03 febbraio 2010

Mal di Morgan

di Massimo Gramellini
Pur non essendo né bello né intelligente come lui (lo scrivo senza ironia), vorrei dire che nella sua ultima intervista, solo parzialmente smentita, Morgan sostiene il falso. Non è vero che la cocaina sia il miglior antidepressivo. Non è vero che ci si possa fare di crack senza conseguenze per l’organismo. Non è vero che la droga migliori la qualità delle percezioni: sull’immediato, forse, ma alla lunga ti trasforma in un morto vivente. Mi rendo conto che le sue parole siano più originali e trasgressive delle mie. E che la fonte da cui provengono - una persona colta e sensibile - le renda più autorevoli che non se a pronunciarle fosse stato un Corona. Ma un personaggio televisivo non è solo un artista: ha responsabilità maggiori perché comunica direttamente con un pubblico spesso sprovvisto di filtri culturali.
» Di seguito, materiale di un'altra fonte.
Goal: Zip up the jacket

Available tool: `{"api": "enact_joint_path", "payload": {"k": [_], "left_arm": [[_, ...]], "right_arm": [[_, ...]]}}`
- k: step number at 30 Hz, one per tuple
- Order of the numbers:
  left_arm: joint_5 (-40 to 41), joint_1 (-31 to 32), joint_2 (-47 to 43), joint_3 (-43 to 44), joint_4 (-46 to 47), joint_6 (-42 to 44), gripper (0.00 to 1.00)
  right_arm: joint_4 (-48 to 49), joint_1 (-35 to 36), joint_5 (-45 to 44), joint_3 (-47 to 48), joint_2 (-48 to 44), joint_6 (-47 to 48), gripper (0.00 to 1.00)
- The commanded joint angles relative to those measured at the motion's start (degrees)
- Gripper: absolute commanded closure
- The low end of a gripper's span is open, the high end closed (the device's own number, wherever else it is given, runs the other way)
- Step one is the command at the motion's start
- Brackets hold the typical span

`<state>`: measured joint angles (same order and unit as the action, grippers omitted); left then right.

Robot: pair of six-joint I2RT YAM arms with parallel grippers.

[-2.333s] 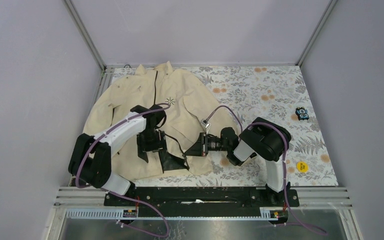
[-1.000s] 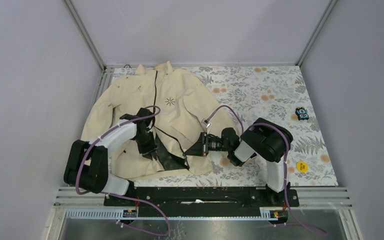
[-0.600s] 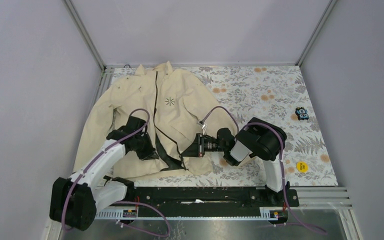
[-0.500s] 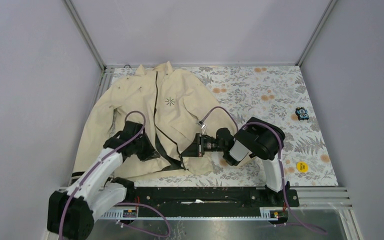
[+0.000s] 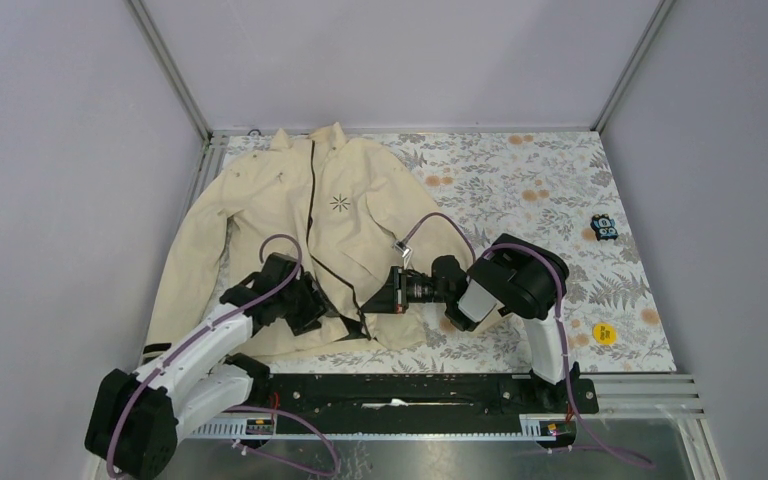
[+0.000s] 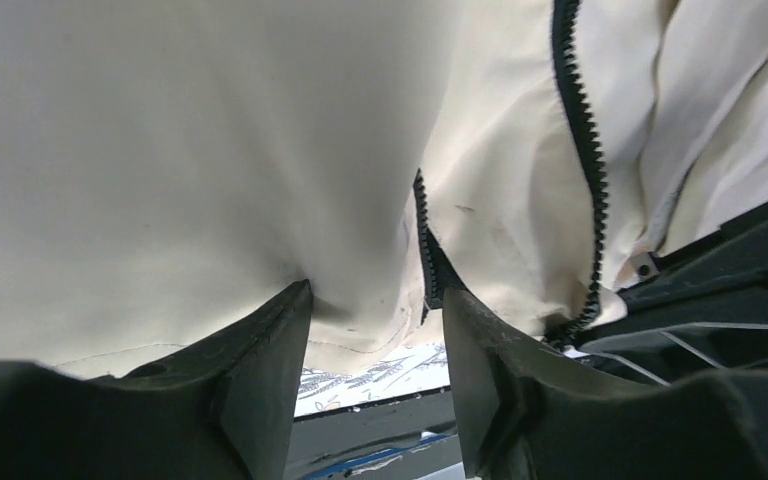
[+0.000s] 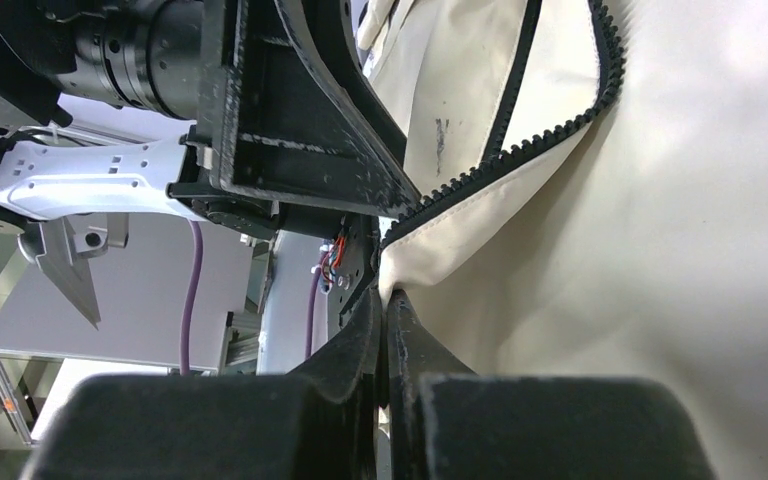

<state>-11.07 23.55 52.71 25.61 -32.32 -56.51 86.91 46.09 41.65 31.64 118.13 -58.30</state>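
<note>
— Left gripper (image 6: 377,292), condition?
— Released. Stands with both dark fingers (image 6: 260,380) parted at the bottom of the left wrist view. Hovers at the lower hem of the jacket (image 6: 160,130), with cream cloth filling the frame above and a strip of floral table cover (image 6: 380,375) showing in the gap. Sits low and left of centre in the top view.

— Right gripper (image 7: 385,300)?
— Clenched. Pinches the bottom edge of one front panel, just beside the lower end of a toothed zipper (image 7: 520,150) row. Points leftward in the top view, just right of the left gripper, at the lower middle of the garment.

— Jacket, location?
— Lies spread front up across the left half of the top view. Keeps its collar (image 5: 325,135) toward the upper edge and its hem toward the arm bases. Carries a small dark starburst logo (image 5: 339,202) just right of the zipper line.

— Zipper, state?
— Reads as one dark line from the collar to mid-chest in the top view. Splits below that into two toothed edges, well apart in both wrist views.

— Other entries?
— Small black-and-blue object (image 5: 603,227) near the right edge. Yellow round disc (image 5: 605,333) at lower right. Both well apart from the jacket.
</note>
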Motion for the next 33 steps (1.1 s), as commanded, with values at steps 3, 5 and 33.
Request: {"api": "enact_joint_path", "payload": {"k": [3, 5, 33], "left_arm": [[4.31, 4.0, -0.07, 1.09, 1.74, -5.67, 0.48], [4.5, 4.59, -1.32, -0.37, 3.17, -7.59, 0.48], [-6.42, 4.66, -31.66, -21.49, 45.57, 9.77, 1.0]], "right_arm": [[5.55, 0.5, 0.22, -0.89, -1.88, 2.37, 1.0], [6.06, 0.5, 0.1, -1.25, -1.93, 2.32, 1.0], [8.45, 0.45, 1.5, 0.12, -5.28, -0.51, 1.0]]}}
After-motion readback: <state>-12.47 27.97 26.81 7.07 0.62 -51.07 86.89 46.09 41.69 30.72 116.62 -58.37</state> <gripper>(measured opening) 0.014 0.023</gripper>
È triste che Morgan faccia finta di non rendersene conto, trincerandosi dietro la maschera narcisista del maledetto. E sarebbe ancora più triste se pensasse sul serio ciò che ha detto. Davvero può credere che la cocaina lenisca il mal di vivere? A cosa gli è servito il suo talento, se non sa che il corpo è un tempio da rispettare e che per sfondare la corazza di dolore che ci impedisce di entrare in contatto con la nostra anima non servono le sostanze psicotrope, ma il desiderio innato in ogni uomo di trovare un punto di equilibrio interiore, senza scappare all’inseguimento di emozioni superficiali, amori distruttivi e gesti fintamente provocatori? In un mondo di cervelli addormentati - dalla droga, dalla paura, da certa tv - la vera provocazione, oggi, consiste nel «farsi» di vita.